A operação conta com apoio de lanchas e militares do Exército. As prefeituras dos municípios vizinhos, como Atalaia do Norte, também estão mobilizando os seus sistemas de saúde para apoiar o atendimento à população indígena.
Segunda maior reserva indígena do País, o Vale do Javari abriga uma população de 3,7 mil habitantes em 8,5 milhões de hectares. Na área, há 48 aldeias das etnias marubo, matis, mayoruna, kulina, kanamari e korubo. A Fundação Nacional de Saúde informou que também há índios isolados.

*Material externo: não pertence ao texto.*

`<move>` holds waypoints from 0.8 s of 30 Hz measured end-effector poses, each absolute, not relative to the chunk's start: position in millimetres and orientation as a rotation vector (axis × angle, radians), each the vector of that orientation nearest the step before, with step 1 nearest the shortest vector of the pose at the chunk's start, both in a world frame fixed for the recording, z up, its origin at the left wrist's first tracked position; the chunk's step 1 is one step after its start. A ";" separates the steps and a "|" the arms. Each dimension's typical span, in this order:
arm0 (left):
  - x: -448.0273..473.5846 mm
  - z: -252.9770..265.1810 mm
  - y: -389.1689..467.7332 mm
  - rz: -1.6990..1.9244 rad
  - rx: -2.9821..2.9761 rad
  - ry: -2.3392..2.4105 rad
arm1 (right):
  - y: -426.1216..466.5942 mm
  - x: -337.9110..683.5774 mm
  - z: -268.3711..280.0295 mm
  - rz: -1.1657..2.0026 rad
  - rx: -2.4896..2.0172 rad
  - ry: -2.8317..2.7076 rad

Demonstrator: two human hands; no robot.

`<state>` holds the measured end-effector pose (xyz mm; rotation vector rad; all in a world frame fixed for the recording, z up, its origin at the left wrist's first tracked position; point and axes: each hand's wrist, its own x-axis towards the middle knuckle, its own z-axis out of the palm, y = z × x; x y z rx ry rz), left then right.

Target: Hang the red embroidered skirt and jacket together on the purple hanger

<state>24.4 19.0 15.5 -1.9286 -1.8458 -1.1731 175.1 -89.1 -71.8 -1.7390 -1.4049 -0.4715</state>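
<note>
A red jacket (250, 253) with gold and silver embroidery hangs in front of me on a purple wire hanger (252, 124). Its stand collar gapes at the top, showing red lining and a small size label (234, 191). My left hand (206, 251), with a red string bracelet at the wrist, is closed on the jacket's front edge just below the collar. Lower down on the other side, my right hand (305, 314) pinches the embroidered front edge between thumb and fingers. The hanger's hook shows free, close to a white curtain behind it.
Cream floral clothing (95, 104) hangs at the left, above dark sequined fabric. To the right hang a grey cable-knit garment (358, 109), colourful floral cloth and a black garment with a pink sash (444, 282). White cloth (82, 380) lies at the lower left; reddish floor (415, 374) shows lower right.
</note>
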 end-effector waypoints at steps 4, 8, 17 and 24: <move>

De acordo com as informações fornecidas pela Funasa no Amazonas, desde dezembro de 2007 morreram sete indígenas – sendo cinco crianças -, vítimas de malária. No ano passado, foram registradas 39 mortes provocadas por malária, tuberculose, meningite e hepatite tipo B e D (delta).

NÚMEROS:
*3,7 mil índios moram no Vale do Javari (AM)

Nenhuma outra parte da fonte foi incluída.